- [ASSIGNED TASK]: Take the lines from the one with "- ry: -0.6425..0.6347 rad" through the end of the material below and repeat them exactly, dropping every picture.

- [INFORMATION PROVIDED]:

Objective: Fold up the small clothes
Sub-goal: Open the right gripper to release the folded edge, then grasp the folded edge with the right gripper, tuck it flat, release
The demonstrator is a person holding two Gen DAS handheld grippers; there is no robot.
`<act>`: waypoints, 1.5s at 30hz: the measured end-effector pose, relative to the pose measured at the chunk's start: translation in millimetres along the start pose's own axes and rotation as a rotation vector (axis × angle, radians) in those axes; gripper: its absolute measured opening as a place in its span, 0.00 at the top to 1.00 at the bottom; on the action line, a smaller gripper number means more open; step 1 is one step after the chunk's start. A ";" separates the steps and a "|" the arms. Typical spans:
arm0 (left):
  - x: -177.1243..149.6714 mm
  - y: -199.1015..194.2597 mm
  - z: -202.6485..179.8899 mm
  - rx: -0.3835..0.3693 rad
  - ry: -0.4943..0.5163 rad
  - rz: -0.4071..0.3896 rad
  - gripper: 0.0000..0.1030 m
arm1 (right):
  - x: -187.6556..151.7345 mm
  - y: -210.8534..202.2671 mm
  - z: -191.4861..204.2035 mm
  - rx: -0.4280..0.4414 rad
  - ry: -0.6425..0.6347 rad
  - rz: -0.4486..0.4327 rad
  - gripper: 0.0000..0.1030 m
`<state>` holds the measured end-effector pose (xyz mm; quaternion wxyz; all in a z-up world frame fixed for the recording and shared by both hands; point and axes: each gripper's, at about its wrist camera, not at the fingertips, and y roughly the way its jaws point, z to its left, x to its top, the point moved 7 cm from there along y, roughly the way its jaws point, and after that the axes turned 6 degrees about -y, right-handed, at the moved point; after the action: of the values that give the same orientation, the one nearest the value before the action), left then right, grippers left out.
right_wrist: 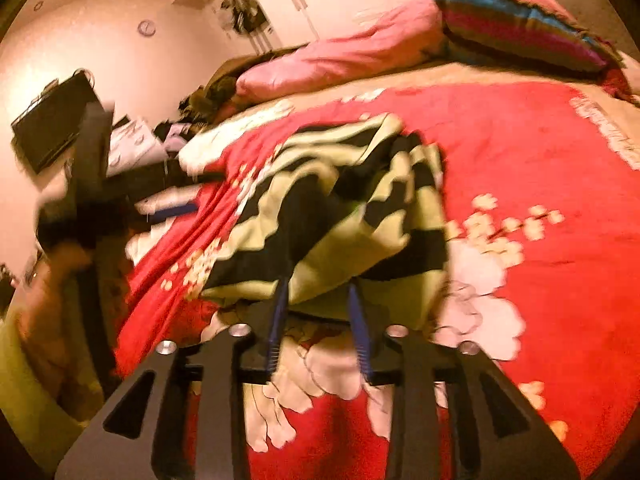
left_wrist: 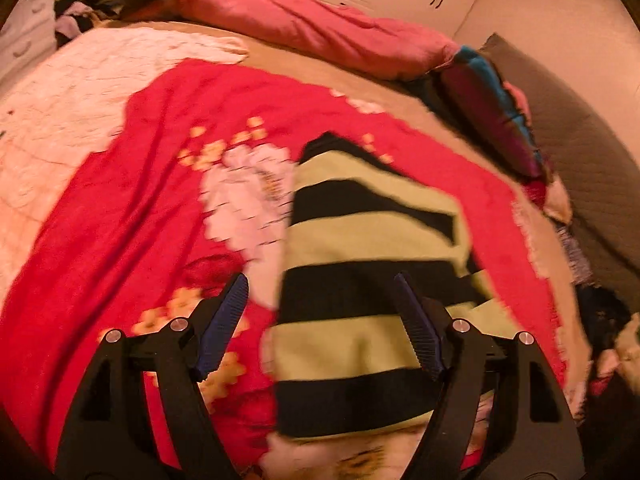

- [ANSWER FOR THE TASK]:
  - ry: -0.6425..0.6347 rad
  - rz: -0.4486..0.4327 rad
  - gripper: 0.0000..0.1030 m
`<state>` holds the measured end-effector pose (xyz mm; quaternion wxyz; all in a z-up world frame fixed for the recording and shared by both hands; point and axes: each gripper's, at about its wrist camera, not at the fingertips, and y roughly the way its jaws point, z to its left, x to its top, the point moved 7 cm from there along y, roughly the way its jaws point, and after that the axes turned 6 degrees about -y, right-handed, at the moved point; after the action: of the values that give the same orientation, the one nearest the value before the action), left then right, grippers left out.
right_wrist: 
left_wrist: 

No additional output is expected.